Sunday, April 16, 2017

Beauregard Sessions Wants to Fill Federal Prisons with Drug Users, Not Drug Dealers

And Probably Fill Private Prisons that Donate to Republicans As Well

It seems that one thing everyone has learned in the last few decades is that jailing people for using drugs does not deter drug usage.  If it did we would not have the epidemic of drug use in the nation that we are now enjoying (not the right word).  But the new Attorney General and his henchmen, particularly a Justice Department attorney named Steven H. Cook seem to want to bring back that failed policy.  From the WaPo.

“Law enforcement officials say that Sessions and Cook are preparing a plan to prosecute more drug and gun cases and pursue mandatory minimum sentences. The two men are eager to bring back the national crime strategy of the 1980s and ’90s from the peak of the drug war, an approach that had fallen out of favor in recent years as minority communities grappled with the effects of mass incarceration.

Now jailing drug dealers is great policy. Anyone who makes substantial money peddling heroin or coke or opiates or like products should be in jail, and be there for a long time.  But apparently that is not what Sessions has in mind.

“Our nation needs to say clearly once again that using drugs is bad,” Sessions said to law enforcement officials in a speech in Richmond last month. “It will destroy your life.”

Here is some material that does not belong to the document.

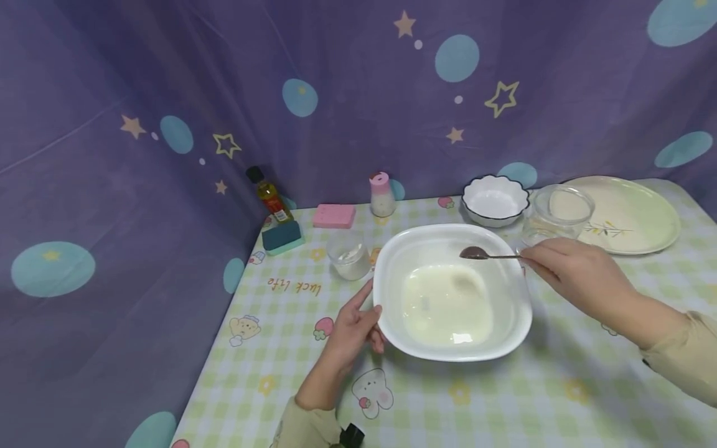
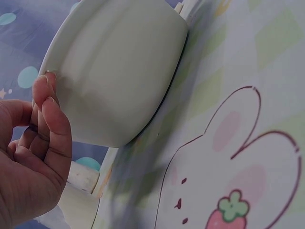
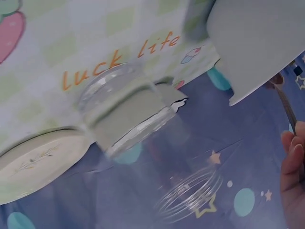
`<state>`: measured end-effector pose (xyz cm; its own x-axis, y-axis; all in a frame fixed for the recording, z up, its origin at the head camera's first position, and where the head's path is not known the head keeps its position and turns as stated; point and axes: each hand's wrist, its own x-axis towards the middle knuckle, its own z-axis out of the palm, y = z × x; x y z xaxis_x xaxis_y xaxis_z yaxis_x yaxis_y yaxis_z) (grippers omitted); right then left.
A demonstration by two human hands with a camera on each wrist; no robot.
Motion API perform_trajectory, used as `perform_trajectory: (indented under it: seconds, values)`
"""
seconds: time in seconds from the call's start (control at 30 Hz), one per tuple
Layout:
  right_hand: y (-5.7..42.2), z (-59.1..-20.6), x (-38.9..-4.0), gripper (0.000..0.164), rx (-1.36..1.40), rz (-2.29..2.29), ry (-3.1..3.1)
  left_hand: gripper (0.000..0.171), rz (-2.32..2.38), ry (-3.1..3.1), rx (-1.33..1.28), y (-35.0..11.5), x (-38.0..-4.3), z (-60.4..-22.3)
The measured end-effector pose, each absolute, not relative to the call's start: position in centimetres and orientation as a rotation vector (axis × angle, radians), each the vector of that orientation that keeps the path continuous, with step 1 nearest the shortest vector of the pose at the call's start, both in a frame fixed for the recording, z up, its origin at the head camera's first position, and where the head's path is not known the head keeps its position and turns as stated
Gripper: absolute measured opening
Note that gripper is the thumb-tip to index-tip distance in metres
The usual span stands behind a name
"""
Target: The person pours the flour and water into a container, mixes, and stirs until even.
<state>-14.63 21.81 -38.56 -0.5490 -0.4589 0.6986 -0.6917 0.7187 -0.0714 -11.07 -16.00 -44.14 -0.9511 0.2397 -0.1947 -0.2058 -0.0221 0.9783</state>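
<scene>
A white basin [image 1: 394,261] with pale, milky liquid [image 1: 442,305] in it stands on the table. At its left side my left hand [image 1: 353,326] holds the rim, the thumb at the edge and fingers against the outer wall. The left wrist view shows that hand [image 2: 40,148] beside the outer wall of the basin [image 2: 119,71]. My right hand [image 1: 579,277] pinches the thin handle of a spoon [image 1: 475,252] over the basin's far right part. The spoon's bowl looks dark brown; whether it holds anything, I cannot tell. In the right wrist view only part of the right hand [image 3: 293,167] shows.
Close behind the right hand stands a clear glass jar [image 1: 560,214], near a scalloped white bowl [image 1: 495,199] and an oval plate [image 1: 644,218]. Left of the basin are a small glass cup [image 1: 350,258], pink-topped shaker [image 1: 383,196], pink block [image 1: 334,216], dark sponge [image 1: 282,236] and oil bottle [image 1: 272,198].
</scene>
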Motion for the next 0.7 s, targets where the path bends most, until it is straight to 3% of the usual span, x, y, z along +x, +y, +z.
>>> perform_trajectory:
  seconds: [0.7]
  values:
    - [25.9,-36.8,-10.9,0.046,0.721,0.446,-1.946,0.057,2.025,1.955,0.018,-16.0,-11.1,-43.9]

Gosh your holiness, we all know drug usage is a terrible thing.  Is it just now news to you?  And here’s what that policy looked like

“The nation began incarcerating people at a higher rate than any other country — jailing 25 percent of the world’s prisoners at a cost of $80 billion a year. The nation’s prison and jail population more than quadrupled from 500,000 in 1980 to 2.2 million in 2015, filled with mostly black men strapped with lengthy prison sentences — 10 or 20 years, sometimes life without parole for a first drug offense.

Of course if we jail drug users for a long sentence we will need more prisons, and guess what Republicans favor, well, private for profit prisons.  So one can expect the private prison industry to line up with the Republicans on this.  And one thing that we will learn from past experience is that corruption in the prison system will allow many of the drug dealers to continue to operate from prison.  Because unless substantial funds are spent on operating and securing prisons, they don’t stop the crime, they just remove it to the prison.

And the extra benefit a great southern anti-civil rights bigot like Sessions, well there is this.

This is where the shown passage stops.